Normally Apache logs all requests in its access log. In certain cases this can distort your page view statistics (if you use a tool like Webalizer or AWStats that creates statistics based on Apache’s access log), for example if you get lots of visits from search engine spiders or from a certain IP address (e.g. your own), or if each of your pages includes another page (e.g. in an iframe) from your web site (that would instantly double your page views which is obviously not correct). This short guide shows how you use Apache’s SetEnvIf directive to prevent Apache from logging such requests.

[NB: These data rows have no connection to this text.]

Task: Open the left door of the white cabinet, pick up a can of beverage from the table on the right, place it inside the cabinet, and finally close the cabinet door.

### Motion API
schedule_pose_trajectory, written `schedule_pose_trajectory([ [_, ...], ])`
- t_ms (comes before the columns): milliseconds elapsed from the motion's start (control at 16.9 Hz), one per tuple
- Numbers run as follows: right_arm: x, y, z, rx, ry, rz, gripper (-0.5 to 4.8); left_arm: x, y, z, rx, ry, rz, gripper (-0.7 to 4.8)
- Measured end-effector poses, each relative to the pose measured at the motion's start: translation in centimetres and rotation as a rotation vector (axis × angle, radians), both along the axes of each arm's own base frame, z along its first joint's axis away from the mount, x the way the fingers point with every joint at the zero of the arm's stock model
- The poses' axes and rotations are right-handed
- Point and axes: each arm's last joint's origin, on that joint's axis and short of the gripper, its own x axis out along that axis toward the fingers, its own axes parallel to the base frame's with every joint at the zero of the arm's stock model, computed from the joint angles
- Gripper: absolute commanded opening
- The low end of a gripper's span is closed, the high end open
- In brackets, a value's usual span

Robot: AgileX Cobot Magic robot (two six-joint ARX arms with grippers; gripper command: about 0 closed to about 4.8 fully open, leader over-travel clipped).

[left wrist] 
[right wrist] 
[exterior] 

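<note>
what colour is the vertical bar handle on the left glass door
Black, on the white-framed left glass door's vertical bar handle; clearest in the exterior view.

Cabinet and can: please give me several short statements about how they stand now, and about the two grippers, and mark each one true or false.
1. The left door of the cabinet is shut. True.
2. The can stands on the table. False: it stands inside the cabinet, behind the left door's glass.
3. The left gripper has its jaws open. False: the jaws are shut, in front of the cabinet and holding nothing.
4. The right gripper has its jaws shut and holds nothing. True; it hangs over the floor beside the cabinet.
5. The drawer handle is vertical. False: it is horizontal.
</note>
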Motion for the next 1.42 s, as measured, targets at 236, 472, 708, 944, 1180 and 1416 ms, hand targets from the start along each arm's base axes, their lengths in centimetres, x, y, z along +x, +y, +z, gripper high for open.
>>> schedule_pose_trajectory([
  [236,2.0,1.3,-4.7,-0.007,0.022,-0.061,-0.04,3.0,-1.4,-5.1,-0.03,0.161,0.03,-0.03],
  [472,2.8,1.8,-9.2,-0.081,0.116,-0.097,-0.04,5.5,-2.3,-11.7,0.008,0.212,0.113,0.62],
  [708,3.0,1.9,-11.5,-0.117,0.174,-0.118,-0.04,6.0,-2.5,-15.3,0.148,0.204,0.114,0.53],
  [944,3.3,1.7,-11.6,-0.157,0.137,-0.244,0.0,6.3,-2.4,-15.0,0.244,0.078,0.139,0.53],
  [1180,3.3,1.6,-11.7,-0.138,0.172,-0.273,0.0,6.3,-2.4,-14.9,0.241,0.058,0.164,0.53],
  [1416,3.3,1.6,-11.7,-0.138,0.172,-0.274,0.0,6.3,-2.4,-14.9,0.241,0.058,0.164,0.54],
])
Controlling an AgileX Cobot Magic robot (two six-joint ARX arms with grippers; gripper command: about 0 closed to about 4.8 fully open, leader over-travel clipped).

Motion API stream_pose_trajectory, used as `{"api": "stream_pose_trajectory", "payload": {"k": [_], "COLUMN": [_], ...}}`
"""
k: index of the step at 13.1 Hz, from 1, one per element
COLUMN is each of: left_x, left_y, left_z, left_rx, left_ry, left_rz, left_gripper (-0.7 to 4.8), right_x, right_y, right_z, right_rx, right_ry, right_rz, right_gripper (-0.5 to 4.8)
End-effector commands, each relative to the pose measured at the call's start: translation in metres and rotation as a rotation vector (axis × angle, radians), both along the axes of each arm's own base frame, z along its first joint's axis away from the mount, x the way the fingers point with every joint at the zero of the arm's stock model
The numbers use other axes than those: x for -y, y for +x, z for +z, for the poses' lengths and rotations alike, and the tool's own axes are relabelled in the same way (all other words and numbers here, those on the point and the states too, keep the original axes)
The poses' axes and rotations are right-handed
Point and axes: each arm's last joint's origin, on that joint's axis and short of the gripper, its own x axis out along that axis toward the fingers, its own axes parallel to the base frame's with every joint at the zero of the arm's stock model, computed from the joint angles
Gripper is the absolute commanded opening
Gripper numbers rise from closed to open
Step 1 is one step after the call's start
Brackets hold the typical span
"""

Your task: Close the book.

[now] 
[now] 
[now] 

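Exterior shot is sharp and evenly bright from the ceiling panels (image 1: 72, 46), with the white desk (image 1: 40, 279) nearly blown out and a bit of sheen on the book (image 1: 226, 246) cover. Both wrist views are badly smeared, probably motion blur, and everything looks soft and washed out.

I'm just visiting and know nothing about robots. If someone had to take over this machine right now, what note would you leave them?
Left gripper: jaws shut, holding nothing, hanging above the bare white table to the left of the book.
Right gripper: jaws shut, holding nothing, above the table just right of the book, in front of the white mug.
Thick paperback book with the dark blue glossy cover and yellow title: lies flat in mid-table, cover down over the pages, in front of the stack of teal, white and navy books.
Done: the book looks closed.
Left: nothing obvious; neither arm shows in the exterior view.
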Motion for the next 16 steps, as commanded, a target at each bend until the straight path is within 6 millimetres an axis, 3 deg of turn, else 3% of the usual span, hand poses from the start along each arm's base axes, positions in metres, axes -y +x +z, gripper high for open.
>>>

This document comes without warranty of any kind! I do not issue any guarantee that this will work for you!
1 Using SetEnvIf
The SetEnvIf directive can be used in the following contexts in your Apache configuration: in the global Apache configuration (if the directive should be valid for the whole server), in vhost configurations (if the directive should be valid only for that specific vhost), between <Directory …></Directory> (if the directive should be valid only for a certain directory and its subdirectories), and in .htaccess files (AllowOverride FileInfo must be set).
With SetEnvIf, you can prevent requests from getting logged based on the following criteria (among others – see http://httpd.apache.org/docs/2.0/mod/mod_setenvif.html for more details):
- Remote_Host: the hostname (if available) of the client making the request.
- Remote_Addr: the IP address of the client making the request.
- Server_Addr: the IP address of the server on which the request was received (only with versions later than 2.0.43).
- Request_Method: the name of the method being used (GET, POST, etc.).
- Request_Protocol: the name and version of the protocol with which the request was made (e.g., “HTTP/0.9”, “HTTP/1.1”, etc.).
- Request_URI: the resource requested on the HTTP request line – generally the portion of the URL following the scheme and host portion without the query string.
The SetEnvIf directive has the following form:
SetEnvIf attribute regex env-variable
where attribute is one of the criteria I’ve just mentioned, and regex is a Perl compatible regular expression.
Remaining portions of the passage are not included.